> Work to complete
Locate all lines in the data below that hold "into" and show them.
• • • • •
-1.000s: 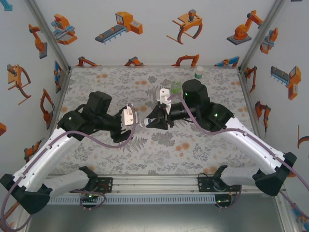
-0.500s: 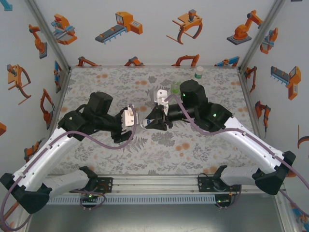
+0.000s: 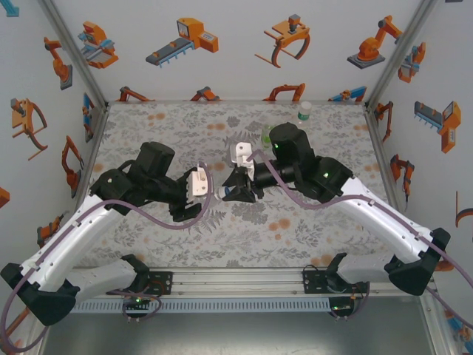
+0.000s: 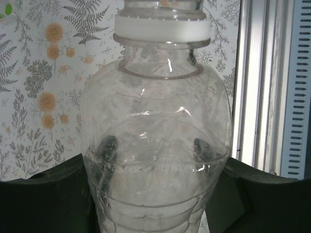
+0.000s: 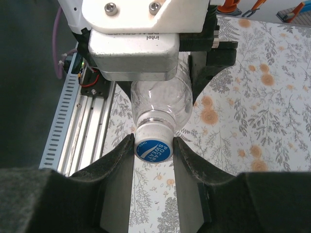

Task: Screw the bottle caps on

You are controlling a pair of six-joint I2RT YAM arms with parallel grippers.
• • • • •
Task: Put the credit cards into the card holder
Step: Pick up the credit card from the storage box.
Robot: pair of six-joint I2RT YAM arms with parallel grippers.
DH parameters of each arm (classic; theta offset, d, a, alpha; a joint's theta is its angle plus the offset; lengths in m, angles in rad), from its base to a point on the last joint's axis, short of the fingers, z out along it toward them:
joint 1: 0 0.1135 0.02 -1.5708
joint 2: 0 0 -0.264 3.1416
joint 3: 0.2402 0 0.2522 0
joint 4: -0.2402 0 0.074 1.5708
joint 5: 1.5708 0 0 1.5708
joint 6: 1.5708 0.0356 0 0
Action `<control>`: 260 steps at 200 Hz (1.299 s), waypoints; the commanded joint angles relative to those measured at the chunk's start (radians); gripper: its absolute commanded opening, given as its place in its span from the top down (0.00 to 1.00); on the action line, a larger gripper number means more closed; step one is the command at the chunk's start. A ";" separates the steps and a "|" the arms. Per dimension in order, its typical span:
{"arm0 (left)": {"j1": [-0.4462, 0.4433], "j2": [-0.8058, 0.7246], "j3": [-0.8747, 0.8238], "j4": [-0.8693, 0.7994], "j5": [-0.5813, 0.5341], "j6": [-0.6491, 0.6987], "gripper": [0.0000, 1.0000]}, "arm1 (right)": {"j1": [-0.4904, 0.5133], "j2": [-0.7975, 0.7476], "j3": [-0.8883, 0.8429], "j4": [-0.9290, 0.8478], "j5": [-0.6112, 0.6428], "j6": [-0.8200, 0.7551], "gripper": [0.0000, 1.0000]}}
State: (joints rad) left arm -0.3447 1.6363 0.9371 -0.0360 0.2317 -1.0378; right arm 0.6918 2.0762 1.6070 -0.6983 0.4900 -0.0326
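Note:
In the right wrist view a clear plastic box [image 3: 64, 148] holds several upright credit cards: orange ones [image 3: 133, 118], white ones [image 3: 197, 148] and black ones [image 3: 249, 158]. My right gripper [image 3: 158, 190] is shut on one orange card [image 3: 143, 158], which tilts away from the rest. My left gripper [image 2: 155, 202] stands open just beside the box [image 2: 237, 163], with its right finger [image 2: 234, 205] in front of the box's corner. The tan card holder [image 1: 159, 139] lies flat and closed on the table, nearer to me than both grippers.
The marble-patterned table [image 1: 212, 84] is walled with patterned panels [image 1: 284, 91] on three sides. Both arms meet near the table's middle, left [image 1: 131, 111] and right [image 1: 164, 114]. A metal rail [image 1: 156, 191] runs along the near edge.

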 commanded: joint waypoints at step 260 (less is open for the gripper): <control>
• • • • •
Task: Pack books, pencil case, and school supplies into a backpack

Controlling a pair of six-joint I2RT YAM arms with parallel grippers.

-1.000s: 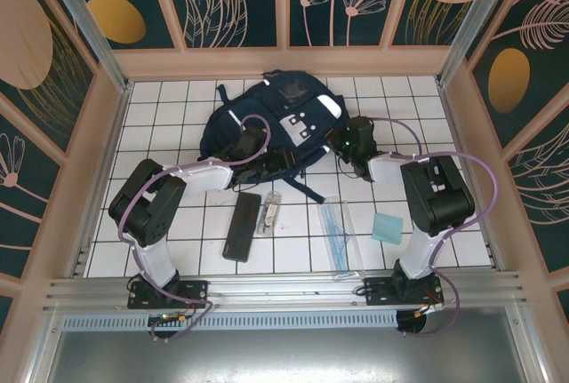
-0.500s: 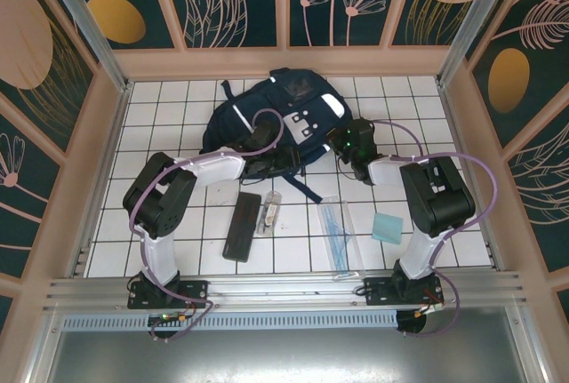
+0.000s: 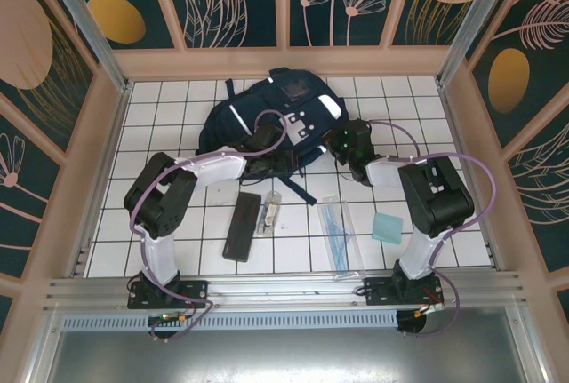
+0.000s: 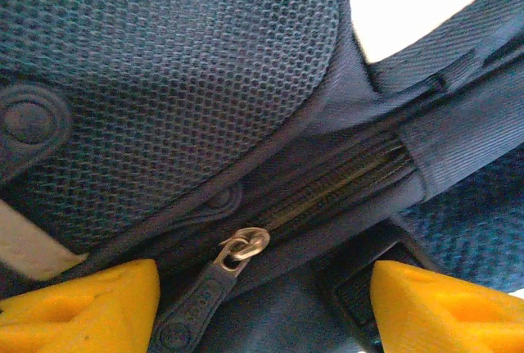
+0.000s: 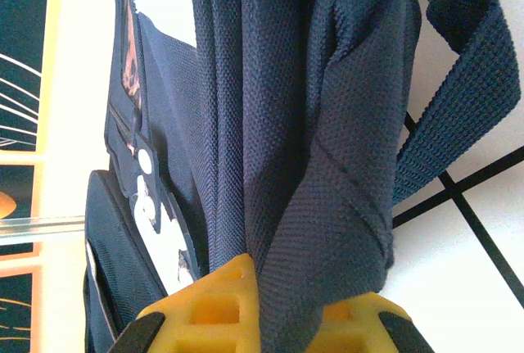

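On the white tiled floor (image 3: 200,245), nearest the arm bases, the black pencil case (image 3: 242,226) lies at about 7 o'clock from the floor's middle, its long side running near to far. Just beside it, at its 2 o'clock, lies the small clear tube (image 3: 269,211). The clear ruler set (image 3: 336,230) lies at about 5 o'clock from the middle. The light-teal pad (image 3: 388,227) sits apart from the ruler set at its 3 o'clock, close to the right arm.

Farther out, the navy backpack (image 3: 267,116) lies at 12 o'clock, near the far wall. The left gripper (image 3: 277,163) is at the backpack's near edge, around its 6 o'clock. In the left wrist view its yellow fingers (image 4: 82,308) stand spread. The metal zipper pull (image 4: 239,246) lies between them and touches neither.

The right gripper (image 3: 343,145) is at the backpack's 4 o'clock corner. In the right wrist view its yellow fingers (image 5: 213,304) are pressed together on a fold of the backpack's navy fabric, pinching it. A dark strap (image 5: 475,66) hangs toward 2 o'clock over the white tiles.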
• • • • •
> Task result
Task: Put the credit cards into the card holder
Task: Pack books, pencil case, and school supplies into a backpack

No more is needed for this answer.